# Predicting Impact of Forest Fires

## Introduction

Over the past few years, extreme forest fires have raised a global concern for it being a major environmental problem. The conditions on Earth are now more conductive to fire proliferation, due to climate change creating hotter and drier conditions. However, the complexity and extent of forest fires go further beyond the statistics, including human casualties, financial costs, and burnt land [1].  It is recognized as a "major threat to public health security in the 21st century [2]." From our forest fires data set, we want to **predict how much area will be burned in a forest fire by analyzing weather conditions known to affect fire occurrences**. 

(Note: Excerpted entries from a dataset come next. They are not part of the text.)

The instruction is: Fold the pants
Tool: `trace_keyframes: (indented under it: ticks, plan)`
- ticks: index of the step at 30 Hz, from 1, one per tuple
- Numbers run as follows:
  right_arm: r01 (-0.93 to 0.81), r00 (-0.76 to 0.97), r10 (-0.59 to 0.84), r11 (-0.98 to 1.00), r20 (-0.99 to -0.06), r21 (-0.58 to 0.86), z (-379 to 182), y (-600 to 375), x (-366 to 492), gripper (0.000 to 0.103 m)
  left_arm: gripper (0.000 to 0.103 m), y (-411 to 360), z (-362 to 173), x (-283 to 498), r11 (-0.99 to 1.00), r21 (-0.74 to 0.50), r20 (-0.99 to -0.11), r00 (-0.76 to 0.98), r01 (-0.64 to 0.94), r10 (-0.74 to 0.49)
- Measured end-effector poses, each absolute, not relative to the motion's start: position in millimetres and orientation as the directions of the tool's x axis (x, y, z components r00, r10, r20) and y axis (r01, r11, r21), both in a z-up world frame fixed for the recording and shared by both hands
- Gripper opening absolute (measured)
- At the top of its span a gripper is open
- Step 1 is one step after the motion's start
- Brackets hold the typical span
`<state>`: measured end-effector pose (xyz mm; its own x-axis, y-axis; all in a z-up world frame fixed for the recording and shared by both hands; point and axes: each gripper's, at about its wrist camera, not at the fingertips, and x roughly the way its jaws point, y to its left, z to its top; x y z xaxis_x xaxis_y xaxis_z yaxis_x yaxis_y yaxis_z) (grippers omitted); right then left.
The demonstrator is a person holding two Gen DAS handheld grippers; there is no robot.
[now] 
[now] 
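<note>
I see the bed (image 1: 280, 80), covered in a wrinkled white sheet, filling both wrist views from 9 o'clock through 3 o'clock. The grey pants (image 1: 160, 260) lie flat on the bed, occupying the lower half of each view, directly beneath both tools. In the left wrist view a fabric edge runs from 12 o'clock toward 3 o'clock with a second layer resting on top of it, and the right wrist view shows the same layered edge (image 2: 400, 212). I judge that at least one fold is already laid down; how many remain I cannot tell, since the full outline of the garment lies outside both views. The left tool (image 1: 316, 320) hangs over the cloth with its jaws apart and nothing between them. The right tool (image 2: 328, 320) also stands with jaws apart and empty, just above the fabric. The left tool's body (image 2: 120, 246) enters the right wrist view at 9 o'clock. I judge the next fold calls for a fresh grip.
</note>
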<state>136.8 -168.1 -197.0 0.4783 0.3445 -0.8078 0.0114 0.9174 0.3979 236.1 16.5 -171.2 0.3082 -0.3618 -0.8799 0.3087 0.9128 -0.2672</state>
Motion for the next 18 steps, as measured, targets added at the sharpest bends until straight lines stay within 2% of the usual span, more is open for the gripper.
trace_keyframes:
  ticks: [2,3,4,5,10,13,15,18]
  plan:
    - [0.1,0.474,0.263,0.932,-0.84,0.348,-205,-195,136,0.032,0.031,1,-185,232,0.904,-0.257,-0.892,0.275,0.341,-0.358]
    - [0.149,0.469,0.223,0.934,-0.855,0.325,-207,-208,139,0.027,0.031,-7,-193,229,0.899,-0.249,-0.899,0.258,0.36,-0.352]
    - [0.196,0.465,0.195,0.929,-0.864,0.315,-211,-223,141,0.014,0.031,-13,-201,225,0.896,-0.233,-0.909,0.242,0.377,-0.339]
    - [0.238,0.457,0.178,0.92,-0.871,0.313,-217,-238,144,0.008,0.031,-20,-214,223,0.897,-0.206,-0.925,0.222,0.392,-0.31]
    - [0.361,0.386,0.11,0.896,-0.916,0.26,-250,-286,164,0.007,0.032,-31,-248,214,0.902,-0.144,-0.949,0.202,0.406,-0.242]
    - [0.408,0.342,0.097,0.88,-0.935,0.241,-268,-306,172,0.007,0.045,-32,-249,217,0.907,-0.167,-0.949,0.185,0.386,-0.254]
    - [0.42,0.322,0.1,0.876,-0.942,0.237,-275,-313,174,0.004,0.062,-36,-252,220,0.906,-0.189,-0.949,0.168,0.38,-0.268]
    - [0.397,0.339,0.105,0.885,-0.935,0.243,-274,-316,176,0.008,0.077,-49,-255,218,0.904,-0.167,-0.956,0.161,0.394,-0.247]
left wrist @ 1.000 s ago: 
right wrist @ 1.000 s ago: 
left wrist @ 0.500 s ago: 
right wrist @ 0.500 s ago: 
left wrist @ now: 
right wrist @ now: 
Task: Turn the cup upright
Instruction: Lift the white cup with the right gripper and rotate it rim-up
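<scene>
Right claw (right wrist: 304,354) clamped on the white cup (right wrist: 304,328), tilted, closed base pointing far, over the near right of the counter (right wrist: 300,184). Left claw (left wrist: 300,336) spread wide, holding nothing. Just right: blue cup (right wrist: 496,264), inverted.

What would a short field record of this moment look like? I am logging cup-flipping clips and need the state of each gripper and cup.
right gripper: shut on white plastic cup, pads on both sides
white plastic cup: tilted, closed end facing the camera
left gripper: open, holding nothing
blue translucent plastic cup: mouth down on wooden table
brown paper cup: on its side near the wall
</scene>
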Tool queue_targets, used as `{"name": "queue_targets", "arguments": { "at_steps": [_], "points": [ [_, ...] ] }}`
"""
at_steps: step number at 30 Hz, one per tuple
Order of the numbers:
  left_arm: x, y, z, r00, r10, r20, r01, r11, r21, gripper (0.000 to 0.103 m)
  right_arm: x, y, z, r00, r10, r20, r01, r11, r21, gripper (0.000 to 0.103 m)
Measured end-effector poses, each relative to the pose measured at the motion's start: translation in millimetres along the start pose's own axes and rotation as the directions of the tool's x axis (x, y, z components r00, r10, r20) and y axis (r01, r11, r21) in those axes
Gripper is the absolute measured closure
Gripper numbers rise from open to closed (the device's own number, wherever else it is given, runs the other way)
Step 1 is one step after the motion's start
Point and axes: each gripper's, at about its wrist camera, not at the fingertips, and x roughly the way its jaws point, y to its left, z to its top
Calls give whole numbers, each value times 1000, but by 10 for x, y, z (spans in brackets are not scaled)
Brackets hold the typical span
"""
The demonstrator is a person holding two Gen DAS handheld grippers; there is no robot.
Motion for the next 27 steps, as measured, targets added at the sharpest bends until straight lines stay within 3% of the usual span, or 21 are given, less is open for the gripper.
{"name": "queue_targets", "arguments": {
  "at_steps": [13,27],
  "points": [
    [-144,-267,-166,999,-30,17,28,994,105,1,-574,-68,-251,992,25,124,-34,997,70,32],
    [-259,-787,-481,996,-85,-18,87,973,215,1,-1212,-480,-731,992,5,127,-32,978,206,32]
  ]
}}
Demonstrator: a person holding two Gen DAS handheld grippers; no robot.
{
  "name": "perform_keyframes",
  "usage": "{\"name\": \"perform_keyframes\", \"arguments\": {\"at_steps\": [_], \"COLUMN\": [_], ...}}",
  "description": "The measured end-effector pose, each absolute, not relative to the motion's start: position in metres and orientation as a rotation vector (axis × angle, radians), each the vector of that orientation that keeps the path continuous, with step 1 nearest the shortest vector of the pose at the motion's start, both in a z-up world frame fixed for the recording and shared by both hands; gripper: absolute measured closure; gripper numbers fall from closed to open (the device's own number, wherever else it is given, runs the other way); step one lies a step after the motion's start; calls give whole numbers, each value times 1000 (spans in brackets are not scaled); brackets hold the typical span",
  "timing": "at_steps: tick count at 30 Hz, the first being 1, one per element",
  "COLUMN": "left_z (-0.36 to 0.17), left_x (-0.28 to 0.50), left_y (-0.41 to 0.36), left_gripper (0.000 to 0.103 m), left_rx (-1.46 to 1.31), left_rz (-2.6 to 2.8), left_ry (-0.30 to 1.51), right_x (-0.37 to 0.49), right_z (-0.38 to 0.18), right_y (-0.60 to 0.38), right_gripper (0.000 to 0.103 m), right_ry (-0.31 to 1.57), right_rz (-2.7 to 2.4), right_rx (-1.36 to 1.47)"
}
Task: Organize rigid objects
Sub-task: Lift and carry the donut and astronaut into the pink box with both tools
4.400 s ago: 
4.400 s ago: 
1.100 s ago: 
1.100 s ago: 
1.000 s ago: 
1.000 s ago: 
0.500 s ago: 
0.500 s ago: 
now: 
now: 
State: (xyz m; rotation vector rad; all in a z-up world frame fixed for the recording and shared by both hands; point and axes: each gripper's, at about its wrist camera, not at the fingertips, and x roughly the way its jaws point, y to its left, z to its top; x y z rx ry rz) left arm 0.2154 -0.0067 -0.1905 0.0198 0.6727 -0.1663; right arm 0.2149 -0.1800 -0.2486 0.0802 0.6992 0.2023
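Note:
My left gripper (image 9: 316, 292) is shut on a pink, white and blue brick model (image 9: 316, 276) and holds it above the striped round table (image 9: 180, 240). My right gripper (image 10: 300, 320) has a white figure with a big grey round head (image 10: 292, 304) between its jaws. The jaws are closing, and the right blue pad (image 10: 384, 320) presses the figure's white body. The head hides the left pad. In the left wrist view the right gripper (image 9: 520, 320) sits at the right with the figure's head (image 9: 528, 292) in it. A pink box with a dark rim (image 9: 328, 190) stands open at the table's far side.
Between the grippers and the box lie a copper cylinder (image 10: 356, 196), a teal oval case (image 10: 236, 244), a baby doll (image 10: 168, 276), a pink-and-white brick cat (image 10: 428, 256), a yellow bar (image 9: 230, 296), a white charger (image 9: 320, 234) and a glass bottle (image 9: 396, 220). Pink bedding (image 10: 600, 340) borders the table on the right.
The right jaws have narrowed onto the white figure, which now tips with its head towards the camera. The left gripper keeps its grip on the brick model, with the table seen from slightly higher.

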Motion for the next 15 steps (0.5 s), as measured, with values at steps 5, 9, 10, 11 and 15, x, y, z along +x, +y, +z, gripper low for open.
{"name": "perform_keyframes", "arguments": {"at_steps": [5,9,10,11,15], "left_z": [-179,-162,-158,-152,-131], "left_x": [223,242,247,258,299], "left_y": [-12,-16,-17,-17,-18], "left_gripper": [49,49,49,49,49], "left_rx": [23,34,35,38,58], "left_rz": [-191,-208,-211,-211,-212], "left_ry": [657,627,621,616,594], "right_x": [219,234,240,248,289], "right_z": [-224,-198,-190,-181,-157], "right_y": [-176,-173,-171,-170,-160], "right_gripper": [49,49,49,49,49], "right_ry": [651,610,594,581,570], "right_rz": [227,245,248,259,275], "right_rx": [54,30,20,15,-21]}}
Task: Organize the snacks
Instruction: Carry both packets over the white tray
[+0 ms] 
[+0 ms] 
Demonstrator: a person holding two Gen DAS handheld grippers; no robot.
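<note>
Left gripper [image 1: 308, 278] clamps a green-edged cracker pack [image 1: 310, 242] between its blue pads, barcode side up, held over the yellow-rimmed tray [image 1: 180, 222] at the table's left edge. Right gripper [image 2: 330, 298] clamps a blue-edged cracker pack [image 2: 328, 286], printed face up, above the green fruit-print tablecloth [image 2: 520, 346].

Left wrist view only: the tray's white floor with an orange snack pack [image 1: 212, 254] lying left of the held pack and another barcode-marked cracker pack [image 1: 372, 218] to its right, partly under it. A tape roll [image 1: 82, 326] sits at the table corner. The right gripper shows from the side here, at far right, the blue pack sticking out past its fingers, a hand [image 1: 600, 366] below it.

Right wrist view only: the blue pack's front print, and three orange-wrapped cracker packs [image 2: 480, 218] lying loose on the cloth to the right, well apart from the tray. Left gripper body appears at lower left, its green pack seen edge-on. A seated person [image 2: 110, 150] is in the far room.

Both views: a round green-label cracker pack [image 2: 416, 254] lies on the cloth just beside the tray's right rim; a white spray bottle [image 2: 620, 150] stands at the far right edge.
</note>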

The data consists of a collection of 517 records, each corresponding to a fire that occurred in the Montesinho natural park, in the northeast region of Portugal, from January 2000 to December 2003. The following list below contains the selected dataset predictors against our response variable, "area", which is measured in hectares.

**Dataset Attributes:**
- Month (Month of the year)
- FFMC (FFMC index from the FWI system) -> moisture content of surface litter (key to ignition and fire spread)
- DMC (DMC index from the FWI system) -> moisture content of shallow organic layers ((important to surface fire intensity and difficulty of control)
- DC (DC index from the FWI system) -> moisture content of deep organic layers (important to surface fire intensity and difficulty of control)
- ISI (ISI index from the FWI system) -> score that correlates with fire velocity spread
- Temp (temperature in Celsius degrees)
- RH (relative humidity in %)
- Wind (wind speed in km/h)
- Rain (outside rain mm/m2)


## Exploratory Data Analysis

## Methods: Plan

In this analysis, we are drawing from a data set that is trustworthy. For one, there are no missing values. This means we don’t have to omit any observations, or fill in blanks ourselves, which makes our report more reliable. Additionally, the nature of the data is objective. By taking measurements of location, weather aspects, and area burnt, there is very little human subjectivity involved. Finally, by setting the seed to maintain consistent results and explaining our decision-making along the way, we will produce a reproducible and trustworthy report from the data.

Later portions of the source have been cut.